» Exercise requirements
Locate the word "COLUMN" in the entries below, then gather every line that holds it.

» Listed entries
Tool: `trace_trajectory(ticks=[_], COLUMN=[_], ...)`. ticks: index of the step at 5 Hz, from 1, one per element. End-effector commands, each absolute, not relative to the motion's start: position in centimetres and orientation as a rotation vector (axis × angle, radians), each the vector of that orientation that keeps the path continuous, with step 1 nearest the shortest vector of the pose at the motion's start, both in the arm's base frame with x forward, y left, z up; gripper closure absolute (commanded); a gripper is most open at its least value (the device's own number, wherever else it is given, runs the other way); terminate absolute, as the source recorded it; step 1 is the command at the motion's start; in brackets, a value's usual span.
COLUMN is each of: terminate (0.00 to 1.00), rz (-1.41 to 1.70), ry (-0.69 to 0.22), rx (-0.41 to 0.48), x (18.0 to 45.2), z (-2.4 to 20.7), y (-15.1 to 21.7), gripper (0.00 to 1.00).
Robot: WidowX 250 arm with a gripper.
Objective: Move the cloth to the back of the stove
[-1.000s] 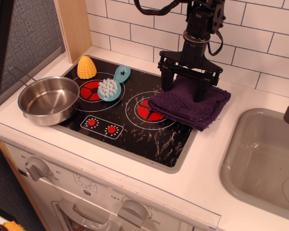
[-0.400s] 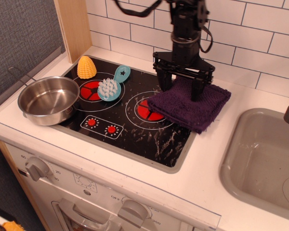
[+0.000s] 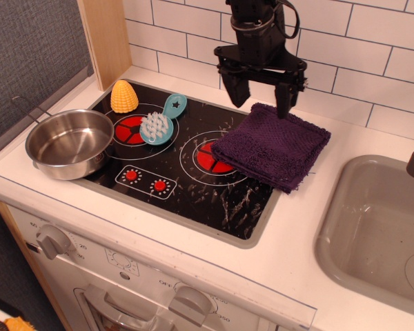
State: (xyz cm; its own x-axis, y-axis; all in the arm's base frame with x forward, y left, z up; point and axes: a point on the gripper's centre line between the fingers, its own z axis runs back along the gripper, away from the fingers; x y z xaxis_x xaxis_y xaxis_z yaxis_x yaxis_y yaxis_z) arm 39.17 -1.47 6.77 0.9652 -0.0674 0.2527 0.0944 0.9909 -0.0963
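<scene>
The dark purple cloth [image 3: 274, 145] lies flat at the back right of the black stove [image 3: 186, 162], covering part of the right burner and overhanging the stove's right rim onto the white counter. My gripper [image 3: 261, 103] hangs above the cloth's far left edge, just clear of it. It is open and empty, with its two black fingers [image 3: 284, 101] spread wide apart.
A steel pot [image 3: 69, 143] sits at the stove's front left corner. A yellow toy corn [image 3: 124, 96] and a blue brush [image 3: 160, 123] lie on the left burner. The grey sink [image 3: 376, 231] is to the right. A white tiled wall [image 3: 372, 48] runs behind.
My gripper has let go of the cloth and risen, shifting left and back. The cloth stays where it lay, now flat and uncovered.
</scene>
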Motion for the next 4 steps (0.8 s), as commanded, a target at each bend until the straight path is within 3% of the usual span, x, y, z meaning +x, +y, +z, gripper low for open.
trace_trajectory(ticks=[1, 3, 4], terminate=[0.0, 0.0, 1.0], rz=[-0.077, -0.079, -0.079], ry=[-0.251, -0.209, -0.209], rx=[-0.001, 0.004, 0.004], x=[38.34, 38.04, 38.04], z=[9.53, 8.99, 8.99], y=[-1.12, -1.16, -1.16], gripper=[0.0, 0.0, 0.0])
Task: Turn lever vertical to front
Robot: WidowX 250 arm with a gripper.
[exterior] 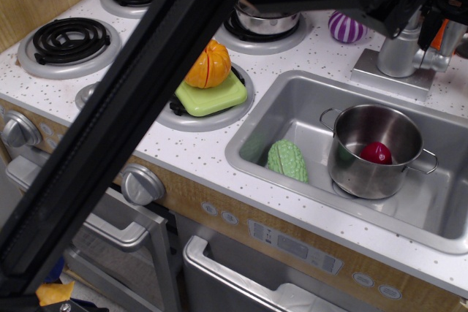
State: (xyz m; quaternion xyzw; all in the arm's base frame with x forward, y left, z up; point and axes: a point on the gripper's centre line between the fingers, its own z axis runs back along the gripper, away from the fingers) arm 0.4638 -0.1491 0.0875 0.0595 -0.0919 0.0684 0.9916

» Result below
Tool: `trace_trajectory(ticks=[_], COLUMN=[_], ...)`. ticks: index of the step at 5 Hz, from 1, one per element. End-effector commands, each absolute, not relative to the motion's start: position in centimetres and orientation as a rotation vector (axis × angle, radians), each the vector of that orientation that keeps the path continuous, with step 1 nearest the shortest vector of the pose at the motion's start, both in the arm's base frame with x forward, y left, z up; gripper closure absolute (commanded); a gripper is most open at its least value (the device's own number, wherever else it is given, runs the other way); terminate absolute, as the source recorded it; step 1 is the command at the motion's start; in brackets, a value's usual span.
COLUMN is each of: terminate (0.00 to 1.00), rz (-1.41 to 1.70), ry (-0.69 to 0.22), rx (-0.41 to 0.48), x (18.0 to 45.2), z (-2.4 to 20.7), y (-15.1 to 21.7), gripper (0.00 to 1.00).

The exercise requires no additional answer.